### Instructions for the task
Every line of the listing is to be returned exactly as given.

———

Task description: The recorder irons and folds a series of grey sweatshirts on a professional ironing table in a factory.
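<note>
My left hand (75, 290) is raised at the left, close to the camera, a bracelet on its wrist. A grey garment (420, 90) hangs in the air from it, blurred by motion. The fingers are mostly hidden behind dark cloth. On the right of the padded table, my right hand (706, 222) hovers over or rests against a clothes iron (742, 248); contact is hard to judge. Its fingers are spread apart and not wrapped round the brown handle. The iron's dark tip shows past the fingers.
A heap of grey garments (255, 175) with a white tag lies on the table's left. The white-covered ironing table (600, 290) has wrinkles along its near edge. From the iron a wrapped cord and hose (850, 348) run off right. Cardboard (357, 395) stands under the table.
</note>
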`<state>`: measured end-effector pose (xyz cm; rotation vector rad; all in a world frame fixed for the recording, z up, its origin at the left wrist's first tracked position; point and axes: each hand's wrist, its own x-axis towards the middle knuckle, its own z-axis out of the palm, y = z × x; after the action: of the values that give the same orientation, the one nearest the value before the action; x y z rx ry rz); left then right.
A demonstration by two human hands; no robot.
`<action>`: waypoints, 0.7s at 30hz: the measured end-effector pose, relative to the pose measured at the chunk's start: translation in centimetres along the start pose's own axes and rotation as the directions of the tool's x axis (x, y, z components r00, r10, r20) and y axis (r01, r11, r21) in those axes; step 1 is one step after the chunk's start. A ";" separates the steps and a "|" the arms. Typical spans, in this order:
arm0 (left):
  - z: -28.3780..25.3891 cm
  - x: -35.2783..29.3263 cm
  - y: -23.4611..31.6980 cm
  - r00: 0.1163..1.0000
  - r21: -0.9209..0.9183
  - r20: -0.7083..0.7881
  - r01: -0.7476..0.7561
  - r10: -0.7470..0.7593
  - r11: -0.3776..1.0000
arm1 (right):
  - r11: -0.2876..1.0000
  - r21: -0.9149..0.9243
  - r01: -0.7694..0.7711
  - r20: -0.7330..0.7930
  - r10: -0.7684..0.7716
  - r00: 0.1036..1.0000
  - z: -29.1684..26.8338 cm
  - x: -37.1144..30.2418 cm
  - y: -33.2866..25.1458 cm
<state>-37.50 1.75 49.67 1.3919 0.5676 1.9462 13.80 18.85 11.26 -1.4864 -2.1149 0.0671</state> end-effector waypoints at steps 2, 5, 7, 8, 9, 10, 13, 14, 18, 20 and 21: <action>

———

### Task result
Task description: The recorder irons and folds a series of grey sweatshirts on a professional ironing table in a factory.
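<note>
My left hand (75, 290) is raised at the left, close to the camera, a bracelet on its wrist. A grey garment (420, 90) hangs in the air from it, blurred by motion. The fingers are mostly hidden behind dark cloth. On the right of the padded table, my right hand (706, 222) hovers over or rests against a clothes iron (742, 248); contact is hard to judge. Its fingers are spread apart and not wrapped round the brown handle. The iron's dark tip shows past the fingers.
A heap of grey garments (255, 175) with a white tag lies on the table's left. The white-covered ironing table (600, 290) has wrinkles along its near edge. From the iron a wrapped cord and hose (850, 348) run off right. Cardboard (357, 395) stands under the table.
</note>
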`<state>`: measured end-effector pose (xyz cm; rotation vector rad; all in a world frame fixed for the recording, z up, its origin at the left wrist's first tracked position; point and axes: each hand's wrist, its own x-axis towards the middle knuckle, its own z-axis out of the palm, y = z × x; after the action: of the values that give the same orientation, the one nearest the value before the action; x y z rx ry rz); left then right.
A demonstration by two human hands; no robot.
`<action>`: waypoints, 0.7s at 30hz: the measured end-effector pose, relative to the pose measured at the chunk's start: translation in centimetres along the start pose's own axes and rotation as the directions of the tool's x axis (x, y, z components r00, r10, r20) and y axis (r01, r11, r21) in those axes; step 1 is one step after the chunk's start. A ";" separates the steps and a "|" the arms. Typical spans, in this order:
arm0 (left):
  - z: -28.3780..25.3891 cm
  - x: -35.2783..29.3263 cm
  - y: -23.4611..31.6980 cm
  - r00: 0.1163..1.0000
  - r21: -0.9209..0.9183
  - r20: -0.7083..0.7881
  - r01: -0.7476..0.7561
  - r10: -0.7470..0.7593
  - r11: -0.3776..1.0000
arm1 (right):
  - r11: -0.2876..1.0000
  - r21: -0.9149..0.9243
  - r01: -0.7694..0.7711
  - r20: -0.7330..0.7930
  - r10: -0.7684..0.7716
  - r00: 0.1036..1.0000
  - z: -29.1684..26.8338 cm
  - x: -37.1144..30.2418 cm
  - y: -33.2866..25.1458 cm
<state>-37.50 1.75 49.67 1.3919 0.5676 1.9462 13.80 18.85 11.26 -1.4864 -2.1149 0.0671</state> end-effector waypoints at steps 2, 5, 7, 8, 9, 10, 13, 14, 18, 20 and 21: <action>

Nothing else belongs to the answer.